Sustainability is a way of life — and a way to ensure that life endures, wherever we are. Sustainable space exploration and utilization will enable us to explore and use space — Earth orbits, cislunar space, our solar system, and beyond — with little to no reliance on resources on Earth. Currently, our space activities depend on Earth in various aspects, including communication with ground antennas; deployment of new spacecraft and space systems; and supplies for humans (such as water and food) and spacecraft (such as fuel and spare parts).

This goal can be achieved when we establish an ecosystem in space comparable to what we have on Earth, including transportation, resource mining, manufacturing, assembly, and machine maintenance.

Several elements are vital for sustainable space exploration and utilization. We must have efficient and dependable space transportation to support robotic and crewed activities. We need in-situ resource utilization on the moon, asteroids, and planets to create water, fuel, and other supplies in space. And we require on-orbit satellite servicing (inspection, repairing, and refueling); assembly; and manufacturing (OSAM) in Earth orbits, cislunar space, and beyond.

Each element requires advanced spaceflight technologies. Space mission design and trajectory optimization are must-haves for efficient and reliable space transportation. Spacecraft guidance navigation control (GNC) and space autonomy with guaranteed safety (e.g., no collision with other spacecraft, and sustained solar power generation) are essential for in-situ resource utilization, and for OSAM operations without frequent commands from human operators.

We also must enable spaceflight that fully leverages natural environments in space — for example, using multi-body gravitational fields, atmospheric drag, and solar radiation — for efficient space transportation and resource utilization with minimal fuel cost.

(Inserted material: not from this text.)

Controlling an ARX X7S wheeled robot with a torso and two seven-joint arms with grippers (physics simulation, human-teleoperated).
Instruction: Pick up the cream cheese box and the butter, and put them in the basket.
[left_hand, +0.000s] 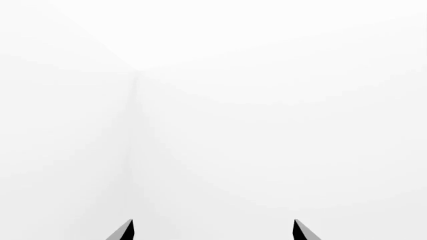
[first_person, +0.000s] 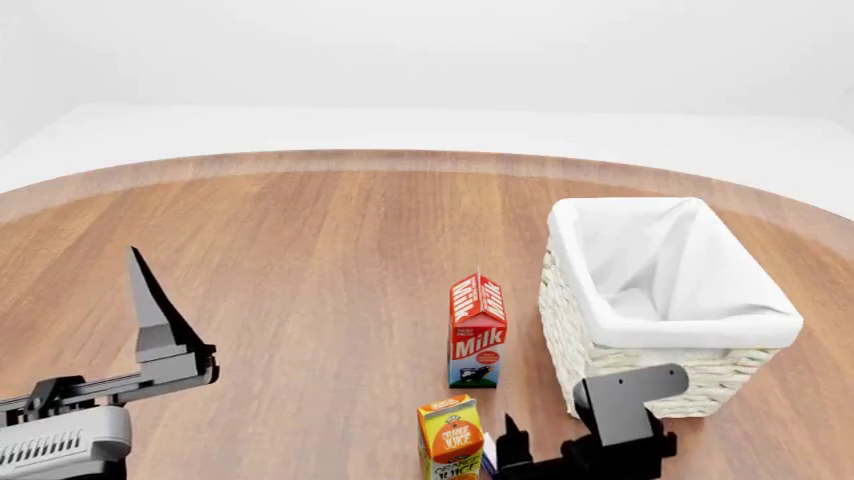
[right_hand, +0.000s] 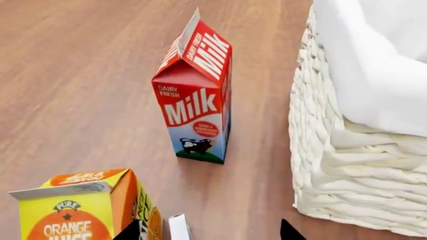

My research group focuses on advancing these key technologies via analytical and computational means. We are developing new mathematical models, algorithms, and frameworks to optimize space trajectories, autonomously plan safe maneuvers and sensing, and design missions and science orbits.

My research team is growing this effort through collaboration with other faculty members and research groups. Our research efforts have been aided greatly by working with other faculty members via the Purdue Engineering Initiative in Cislunar Space, which brings together researchers from various schools in engineering and science to enable the joint use of cislunar space.

In addition, we are working with Purdue’s Institute for Control, Optimization and Networks (ICON), which draws faculty from many Purdue schools as well as outside experts.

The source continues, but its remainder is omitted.